A pipe near her head gurgled and clanged. She tore through a sheet of cobwebs, finding a dead-end. She felt the wall. Wooden rungs like pick-axe handles poked out at two-foot intervals. They formed a ladder leading up. Delphine lifted her head and strained her eyes at the flat and fathomless black.
'Pow,' she said. The word rang slightly, as if there was an opening. 'Pow!' she said, louder. The way it echoed suggested a hollow space above. She tucked the key into her sock, gripped the first rung and began to climb.
The going was easy, with a wall to lean back on if she got tired. She climbed one-handed, keeping the other over her head, flinching with each rung, convinced she was about to dash her brains out against the ceiling.

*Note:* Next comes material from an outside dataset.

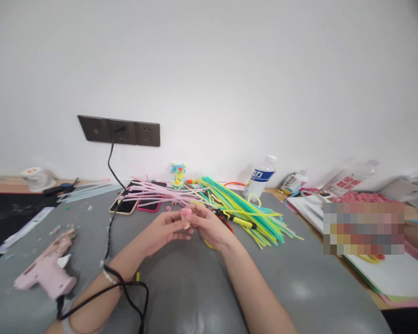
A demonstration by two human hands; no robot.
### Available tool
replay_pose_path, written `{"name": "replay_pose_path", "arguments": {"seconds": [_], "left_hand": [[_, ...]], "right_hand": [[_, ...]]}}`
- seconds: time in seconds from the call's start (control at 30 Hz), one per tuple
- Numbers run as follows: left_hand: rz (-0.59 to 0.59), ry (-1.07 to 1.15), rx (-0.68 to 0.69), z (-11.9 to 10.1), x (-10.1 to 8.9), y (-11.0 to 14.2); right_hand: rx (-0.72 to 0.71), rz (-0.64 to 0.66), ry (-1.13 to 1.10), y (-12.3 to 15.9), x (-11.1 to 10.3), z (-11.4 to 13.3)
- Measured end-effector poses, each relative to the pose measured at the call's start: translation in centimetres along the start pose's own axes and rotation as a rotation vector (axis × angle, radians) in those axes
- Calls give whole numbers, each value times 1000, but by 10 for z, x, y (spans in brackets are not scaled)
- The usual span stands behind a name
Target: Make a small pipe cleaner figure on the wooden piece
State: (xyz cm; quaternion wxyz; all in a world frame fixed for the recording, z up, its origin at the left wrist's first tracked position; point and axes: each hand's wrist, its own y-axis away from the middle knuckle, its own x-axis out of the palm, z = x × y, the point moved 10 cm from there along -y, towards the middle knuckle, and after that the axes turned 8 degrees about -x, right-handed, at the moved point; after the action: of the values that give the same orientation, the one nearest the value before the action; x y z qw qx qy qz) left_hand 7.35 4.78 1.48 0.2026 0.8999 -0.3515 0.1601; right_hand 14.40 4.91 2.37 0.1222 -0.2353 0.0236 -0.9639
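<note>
Pinching pink piece (186,212) in fingertips of both hands (209,226), above surface (191,292) toward back edge; best steadying with one, pressing lightly with other, avoiding crushing.

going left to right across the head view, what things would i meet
Pink glue gun → pale-edged phone → left hand → small pink piece → right hand → blue-labelled bottle → smaller bottle → clear bottle with red print.

Both hands (209,227) close together, fingers (174,227) bent, forearms (259,283) slanting inward
</note>
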Motion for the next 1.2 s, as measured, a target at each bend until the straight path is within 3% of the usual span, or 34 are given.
{"name": "replay_pose_path", "arguments": {"seconds": [0.23, 0.4, 0.63, 0.73, 0.93, 1.2], "left_hand": [[9, 5, 21, -1, -2, 0], [-67, -12, 67, -2, -7, -1], [-156, 51, 78, -7, -14, -1], [-147, 72, 61, -8, -13, -1], [-125, 71, 85, -7, -9, 0], [-95, 57, 98, -3, -7, -1]], "right_hand": [[21, 60, -26, 2, 4, -1], [-16, 48, -17, 0, 4, 1], [-46, -123, 57, -2, -18, 6], [-56, -139, 90, -2, -21, 7], [-91, -42, 32, -3, -2, 4], [-106, -43, 95, -3, -6, 3]]}}
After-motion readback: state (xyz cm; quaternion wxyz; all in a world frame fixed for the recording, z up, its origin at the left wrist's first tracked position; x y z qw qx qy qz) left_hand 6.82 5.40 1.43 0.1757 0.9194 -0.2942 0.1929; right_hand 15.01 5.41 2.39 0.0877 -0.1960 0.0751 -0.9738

The ceiling never arrived. Soon, she could hear she had emerged into a second enclosed space. Gripping the ladder, she leaned out, dangling a toe in the air. Her stomach clenched, but her chest surged with warmth. She imagined stepping into a void, falling, breaking her neck, her mangled body lying undiscovered for decades. 'The Venner Vanishing' would become one of the world's great unsolved mysteries competing theories would abound: kidnapped and sold into slavery in Yemen to settle the Earl's gambling debts; dragged by vengeful spectres into one of the Hall's many ghastly paintings, where she can still be seen, selling matches in a Spanish marketplace; slain by the infamous 'cursed jug' of the Stokehams, which also disappeared on that fateful, terrible day. Then, in the year 2000, a citizen of some queer, barely human future would poke around the ruins of this ancient house, whirring and puttering with his electronic devices. A needle on his chromium instrument panel would swing towards the wall. He would locate the hidden doorway, spring the lock with a special magnetic ray, and there, crumpled in the dusty cavity, the bones of a little girl.